LASSO identified the minimum blood signature that differentiated the three collection time points (week 0, 48, and 80) in progressors and non-progressors separately. Trajectory PCA models33 were then created based on each of these signatures. A one-way ANOVA with Tukey’s post hoc test was used to evaluate the significance of temporal differences in protein expression by comparing the scores on PC1 at each collection time point. P-values < 0.05 were considered significant.

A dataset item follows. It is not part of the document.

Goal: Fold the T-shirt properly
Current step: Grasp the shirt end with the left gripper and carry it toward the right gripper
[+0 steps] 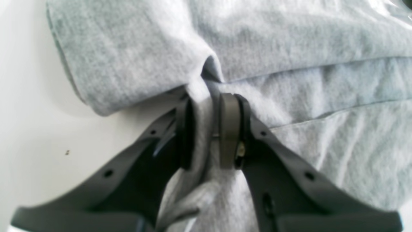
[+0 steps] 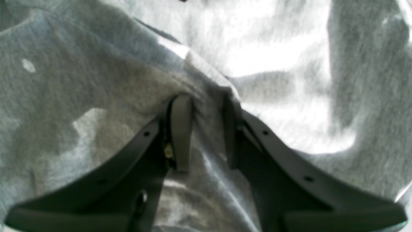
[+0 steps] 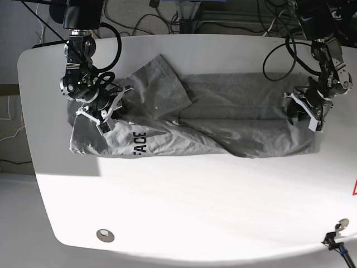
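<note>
Grey wrinkled cotton T-shirt [image 3: 223,120] with black lettering lies stretched across our white table [image 3: 184,206] | our right gripper [image 3: 103,114] at the view's left end pinches a fold of it | our left gripper [image 3: 307,111] at the other end clamps bunched cloth

A white rounded table [image 3: 184,195] carries a grey T-shirt [image 3: 223,120], spread wrinkled from nine to three o'clock (lettering facing up); a small round fitting [image 3: 104,235] sits near seven o'clock.
</note>
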Robot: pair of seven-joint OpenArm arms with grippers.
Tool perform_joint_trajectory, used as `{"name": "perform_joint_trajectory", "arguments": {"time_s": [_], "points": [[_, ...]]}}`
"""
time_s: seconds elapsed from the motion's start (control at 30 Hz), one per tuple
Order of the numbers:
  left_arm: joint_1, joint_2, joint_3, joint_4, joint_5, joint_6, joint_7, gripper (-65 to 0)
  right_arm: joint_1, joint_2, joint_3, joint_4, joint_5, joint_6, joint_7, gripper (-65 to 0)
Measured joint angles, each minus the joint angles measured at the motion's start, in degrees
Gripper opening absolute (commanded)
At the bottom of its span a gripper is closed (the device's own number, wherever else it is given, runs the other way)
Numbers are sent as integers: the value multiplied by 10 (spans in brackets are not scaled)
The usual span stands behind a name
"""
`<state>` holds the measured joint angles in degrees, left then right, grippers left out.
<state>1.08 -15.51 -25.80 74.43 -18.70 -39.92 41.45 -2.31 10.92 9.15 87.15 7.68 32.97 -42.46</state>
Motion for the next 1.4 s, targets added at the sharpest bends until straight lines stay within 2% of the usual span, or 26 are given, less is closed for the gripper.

Visualization of time-dependent scores with density plots

PC1 scores from each of the three time points in the trajectory PCA were fit to a kernel distribution. The kernel distribution was reconstructed into a probability density function using the fitdist function with the normal smoothing function and the default bandwidth value.

Software summary

All volcano plots, hierarchical clustering, heat maps, correlation networks, and density plots were completed using MATLAB (v2016b, MathWorks, Natick, MA). LASSO was implemented using MATLAB software39. PCA and PLSDA models, ROC curves, and VIP score calculations were generated using the PLS toolbox available in MATLAB (v8.2.1, Eigenvector, Mason, WA). All statistics, with the exception of Cochran’s Q test, were performed using Prism version 7.00 and version 8.00 (GraphPad software, San Diego, CA). Cochran’s Q test with McNemar’s post hoc test was done in R software version 3.5.1 (R Core Team, Vienna, Austria).